- TO DO:
Start at the top line and retype the data exactly through to the end.

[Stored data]
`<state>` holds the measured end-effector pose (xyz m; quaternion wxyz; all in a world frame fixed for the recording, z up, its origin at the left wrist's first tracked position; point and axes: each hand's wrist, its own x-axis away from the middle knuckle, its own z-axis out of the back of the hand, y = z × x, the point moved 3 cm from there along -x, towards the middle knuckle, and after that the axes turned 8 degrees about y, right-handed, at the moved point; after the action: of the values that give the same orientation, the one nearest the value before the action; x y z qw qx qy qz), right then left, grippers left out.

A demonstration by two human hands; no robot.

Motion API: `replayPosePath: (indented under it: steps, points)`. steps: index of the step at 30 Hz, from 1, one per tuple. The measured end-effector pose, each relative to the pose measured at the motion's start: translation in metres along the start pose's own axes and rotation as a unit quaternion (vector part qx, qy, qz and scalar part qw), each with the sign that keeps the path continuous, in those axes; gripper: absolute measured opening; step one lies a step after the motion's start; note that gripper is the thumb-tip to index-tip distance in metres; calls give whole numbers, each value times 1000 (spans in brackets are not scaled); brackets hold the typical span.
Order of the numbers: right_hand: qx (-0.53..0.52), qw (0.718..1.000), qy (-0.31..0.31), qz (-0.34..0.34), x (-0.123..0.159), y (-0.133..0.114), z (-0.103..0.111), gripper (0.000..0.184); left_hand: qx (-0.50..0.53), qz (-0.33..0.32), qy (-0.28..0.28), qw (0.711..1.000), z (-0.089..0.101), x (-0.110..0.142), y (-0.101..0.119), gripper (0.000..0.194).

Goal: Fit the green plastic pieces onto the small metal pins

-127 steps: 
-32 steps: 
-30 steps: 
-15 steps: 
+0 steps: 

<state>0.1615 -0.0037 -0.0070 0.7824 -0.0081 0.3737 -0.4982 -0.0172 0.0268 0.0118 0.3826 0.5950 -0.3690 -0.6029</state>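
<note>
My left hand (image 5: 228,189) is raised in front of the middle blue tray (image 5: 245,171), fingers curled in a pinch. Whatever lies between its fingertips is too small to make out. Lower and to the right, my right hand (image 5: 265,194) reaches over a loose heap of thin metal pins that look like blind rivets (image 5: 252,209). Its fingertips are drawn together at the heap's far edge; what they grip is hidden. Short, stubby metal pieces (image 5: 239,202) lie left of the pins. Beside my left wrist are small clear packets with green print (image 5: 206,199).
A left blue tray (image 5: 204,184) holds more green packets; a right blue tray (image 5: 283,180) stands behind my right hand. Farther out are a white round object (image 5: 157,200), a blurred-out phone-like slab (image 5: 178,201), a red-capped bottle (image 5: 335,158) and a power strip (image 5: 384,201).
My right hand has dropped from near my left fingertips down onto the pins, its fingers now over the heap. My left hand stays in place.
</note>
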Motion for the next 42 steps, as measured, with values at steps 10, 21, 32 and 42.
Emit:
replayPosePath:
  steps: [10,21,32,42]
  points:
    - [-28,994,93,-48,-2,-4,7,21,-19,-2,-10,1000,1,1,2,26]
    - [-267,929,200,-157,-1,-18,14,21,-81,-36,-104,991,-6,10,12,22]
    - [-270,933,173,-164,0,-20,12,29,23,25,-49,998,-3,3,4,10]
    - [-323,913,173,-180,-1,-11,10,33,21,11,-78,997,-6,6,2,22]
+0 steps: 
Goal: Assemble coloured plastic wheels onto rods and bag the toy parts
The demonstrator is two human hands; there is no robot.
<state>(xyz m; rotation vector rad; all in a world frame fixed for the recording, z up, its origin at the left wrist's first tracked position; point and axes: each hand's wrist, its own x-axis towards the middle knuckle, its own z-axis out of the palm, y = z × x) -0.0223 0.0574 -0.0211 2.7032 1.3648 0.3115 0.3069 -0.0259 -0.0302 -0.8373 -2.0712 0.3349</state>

- ANSWER BOX:
`<state>` holds the measured end-effector pose (xyz m; quaternion wxyz; all in a world frame fixed for the recording, z up, its origin at the left wrist's first tracked position; point and axes: each hand's wrist, its own x-axis away from the middle knuckle, its own z-axis out of the back of the hand, y = z × x, the point moved 3 cm from there along -x, towards the middle knuckle, and after that the axes turned 8 degrees about y, right-handed, at the moved point; after the action: of the values that give the same orientation, the one nearest the value before the action; x y z qw qx qy qz), right then left, grippers left out.

A demonstration by two human hands; no robot.

Motion API: `replayPosePath: (indented under it: steps, points)`. steps: index of the step at 30 Hz, from 1, one per tuple. The measured end-effector pose, each relative to the pose measured at the motion's start: translation in metres along the start pose's own axes and rotation as a unit quaternion (vector part qx, qy, qz and scalar part qw), each with the sign that keeps the path continuous, in those axes; gripper: absolute measured opening; step one lies a step after the motion's start; note that gripper is the thumb-tip to index-tip distance in metres; calls give whole numbers, each value times 1000 (spans in brackets are not scaled); brackets hold the typical span.
Order of the numbers: right_hand: qx (-0.53..0.52), qw (0.718..1.000), qy (-0.31..0.31), qz (-0.34..0.34), x (-0.123..0.159), y (-0.133..0.114), z (-0.103..0.111), gripper (0.000..0.184); left_hand: qx (-0.50..0.53), qz (-0.33..0.32), qy (-0.28..0.28), qw (0.711..1.000), z (-0.089..0.101), x (-0.110..0.142), y (-0.101..0.119), gripper (0.000..0.194).

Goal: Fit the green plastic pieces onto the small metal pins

-127 steps: 
-32 steps: 
-30 steps: 
-15 steps: 
+0 steps: 

<state>0.1615 -0.0037 -0.0070 0.7824 -0.0081 0.3737 -0.4982 -0.0172 0.0268 0.0118 0.3826 0.5950 -0.3690 -0.6029</state>
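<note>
My left hand (image 5: 228,189) is raised in front of the middle blue tray (image 5: 245,171), fingers curled in a pinch. Whatever lies between its fingertips is too small to make out. Lower and to the right, my right hand (image 5: 265,194) reaches over a loose heap of thin metal pins that look like blind rivets (image 5: 252,209). Its fingertips are drawn together at the heap's far edge; what they grip is hidden. Short, stubby metal pieces (image 5: 239,202) lie left of the pins. Beside my left wrist are small clear packets with green print (image 5: 206,199).
A left blue tray (image 5: 204,184) holds more green packets; a right blue tray (image 5: 283,180) stands behind my right hand. Farther out are a white round object (image 5: 157,200), a blurred-out phone-like slab (image 5: 178,201), a red-capped bottle (image 5: 335,158) and a power strip (image 5: 384,201).
My right hand has dropped from near my left fingertips down onto the pins, its fingers now over the heap. My left hand stays in place.
</note>
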Motion for the next 42 steps, as measured, with values at steps 10, 21, 32 and 42.
Emit:
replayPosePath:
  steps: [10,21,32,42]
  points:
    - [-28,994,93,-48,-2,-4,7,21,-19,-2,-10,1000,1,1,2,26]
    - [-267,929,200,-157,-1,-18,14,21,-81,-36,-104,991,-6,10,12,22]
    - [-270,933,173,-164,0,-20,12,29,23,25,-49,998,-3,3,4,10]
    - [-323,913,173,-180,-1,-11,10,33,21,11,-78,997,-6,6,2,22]
+0 steps: 
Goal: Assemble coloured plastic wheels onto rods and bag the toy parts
The demonstrator is two human hands; there is no robot.
<state>(xyz m; rotation vector rad; all in a world frame fixed for the recording, z up, its origin at the left wrist's first tracked position; point and axes: each hand's wrist, its own x-axis towards the middle knuckle, its own z-axis out of the palm, y = z × x) -0.0223 0.0574 -0.0211 2.7032 1.3648 0.3115 0.3069 -0.0259 -0.0302 -0.8373 -2.0712 0.3349</state>

The output is finished and nothing more is needed.